*** ENTRIES SHOWN ***

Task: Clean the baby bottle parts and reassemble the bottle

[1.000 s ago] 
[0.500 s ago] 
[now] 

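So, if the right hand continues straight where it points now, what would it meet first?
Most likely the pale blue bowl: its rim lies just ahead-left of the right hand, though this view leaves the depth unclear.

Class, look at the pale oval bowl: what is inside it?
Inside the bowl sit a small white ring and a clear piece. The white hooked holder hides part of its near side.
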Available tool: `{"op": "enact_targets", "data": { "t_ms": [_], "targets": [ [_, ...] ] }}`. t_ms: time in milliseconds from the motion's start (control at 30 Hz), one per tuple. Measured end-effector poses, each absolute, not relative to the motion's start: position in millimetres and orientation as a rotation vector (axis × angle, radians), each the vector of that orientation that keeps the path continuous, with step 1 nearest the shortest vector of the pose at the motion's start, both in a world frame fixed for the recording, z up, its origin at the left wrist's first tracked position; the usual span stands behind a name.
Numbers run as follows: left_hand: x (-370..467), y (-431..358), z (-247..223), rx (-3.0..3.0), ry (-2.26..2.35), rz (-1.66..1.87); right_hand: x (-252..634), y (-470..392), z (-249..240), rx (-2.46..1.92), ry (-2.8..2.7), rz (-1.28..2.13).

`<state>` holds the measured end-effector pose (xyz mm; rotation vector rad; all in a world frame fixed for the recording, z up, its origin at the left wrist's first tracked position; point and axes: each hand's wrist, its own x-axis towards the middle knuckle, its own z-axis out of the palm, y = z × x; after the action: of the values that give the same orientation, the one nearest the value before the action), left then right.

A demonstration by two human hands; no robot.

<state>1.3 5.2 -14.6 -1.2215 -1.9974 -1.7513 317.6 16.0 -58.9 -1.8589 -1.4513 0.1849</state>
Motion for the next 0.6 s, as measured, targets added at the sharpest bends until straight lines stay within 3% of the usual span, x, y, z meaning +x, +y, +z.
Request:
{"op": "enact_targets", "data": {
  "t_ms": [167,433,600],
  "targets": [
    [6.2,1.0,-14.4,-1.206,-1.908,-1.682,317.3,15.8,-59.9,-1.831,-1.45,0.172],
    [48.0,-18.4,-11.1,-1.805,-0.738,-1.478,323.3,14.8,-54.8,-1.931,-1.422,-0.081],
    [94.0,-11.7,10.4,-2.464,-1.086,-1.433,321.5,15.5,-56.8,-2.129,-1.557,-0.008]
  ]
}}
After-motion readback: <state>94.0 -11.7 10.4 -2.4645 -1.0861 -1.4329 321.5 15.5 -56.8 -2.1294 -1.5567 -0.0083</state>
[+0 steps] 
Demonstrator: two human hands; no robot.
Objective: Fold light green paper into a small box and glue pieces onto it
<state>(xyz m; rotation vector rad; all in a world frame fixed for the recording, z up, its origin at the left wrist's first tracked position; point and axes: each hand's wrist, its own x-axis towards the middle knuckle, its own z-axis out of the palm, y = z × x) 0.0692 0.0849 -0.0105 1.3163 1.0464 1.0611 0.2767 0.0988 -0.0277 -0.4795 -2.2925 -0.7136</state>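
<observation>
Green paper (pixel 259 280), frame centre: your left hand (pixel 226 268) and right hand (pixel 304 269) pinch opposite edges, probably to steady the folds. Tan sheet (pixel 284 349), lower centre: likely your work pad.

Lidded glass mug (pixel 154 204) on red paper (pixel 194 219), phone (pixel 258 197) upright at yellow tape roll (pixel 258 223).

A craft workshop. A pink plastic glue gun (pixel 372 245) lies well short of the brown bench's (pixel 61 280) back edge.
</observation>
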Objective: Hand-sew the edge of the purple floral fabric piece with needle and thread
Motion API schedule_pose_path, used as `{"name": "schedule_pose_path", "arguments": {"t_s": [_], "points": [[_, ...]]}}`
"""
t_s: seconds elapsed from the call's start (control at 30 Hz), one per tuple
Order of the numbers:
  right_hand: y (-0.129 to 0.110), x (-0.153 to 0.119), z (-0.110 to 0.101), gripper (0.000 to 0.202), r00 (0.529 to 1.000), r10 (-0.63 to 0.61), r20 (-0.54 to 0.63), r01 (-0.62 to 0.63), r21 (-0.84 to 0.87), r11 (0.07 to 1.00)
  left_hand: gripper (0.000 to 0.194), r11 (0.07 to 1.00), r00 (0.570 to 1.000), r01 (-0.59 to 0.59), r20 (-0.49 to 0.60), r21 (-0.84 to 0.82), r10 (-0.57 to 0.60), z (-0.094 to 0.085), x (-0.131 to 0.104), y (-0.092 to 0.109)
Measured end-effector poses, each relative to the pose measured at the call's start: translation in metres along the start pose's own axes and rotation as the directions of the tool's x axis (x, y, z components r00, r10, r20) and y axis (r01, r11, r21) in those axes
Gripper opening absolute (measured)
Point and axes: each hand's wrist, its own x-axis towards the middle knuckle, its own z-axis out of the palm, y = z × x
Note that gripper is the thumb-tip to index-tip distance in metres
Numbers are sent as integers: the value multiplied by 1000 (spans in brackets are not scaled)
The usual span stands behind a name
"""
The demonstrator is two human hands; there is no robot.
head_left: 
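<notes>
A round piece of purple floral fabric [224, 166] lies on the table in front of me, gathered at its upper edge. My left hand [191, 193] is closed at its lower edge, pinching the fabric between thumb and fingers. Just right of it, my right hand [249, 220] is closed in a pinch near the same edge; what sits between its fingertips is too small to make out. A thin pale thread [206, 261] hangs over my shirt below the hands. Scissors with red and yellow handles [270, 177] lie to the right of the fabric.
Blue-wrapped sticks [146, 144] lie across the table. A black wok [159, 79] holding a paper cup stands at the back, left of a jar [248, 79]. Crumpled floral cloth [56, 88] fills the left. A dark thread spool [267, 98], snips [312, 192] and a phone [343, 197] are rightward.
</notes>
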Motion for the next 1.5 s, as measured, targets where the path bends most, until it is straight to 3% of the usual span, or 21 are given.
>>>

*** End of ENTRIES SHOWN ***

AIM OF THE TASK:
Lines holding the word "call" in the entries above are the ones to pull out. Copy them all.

ANSWER SPACE:
t_s: seconds elapsed from the call's start (control at 30 Hz), one per tuple
Measured end-effector poses, each relative to the pose measured at the call's start: translation in metres along the start pose's own axes and rotation as the directions of the tool's x axis (x, y, z components r00, r10, r20) and y axis (r01, r11, r21) in those axes

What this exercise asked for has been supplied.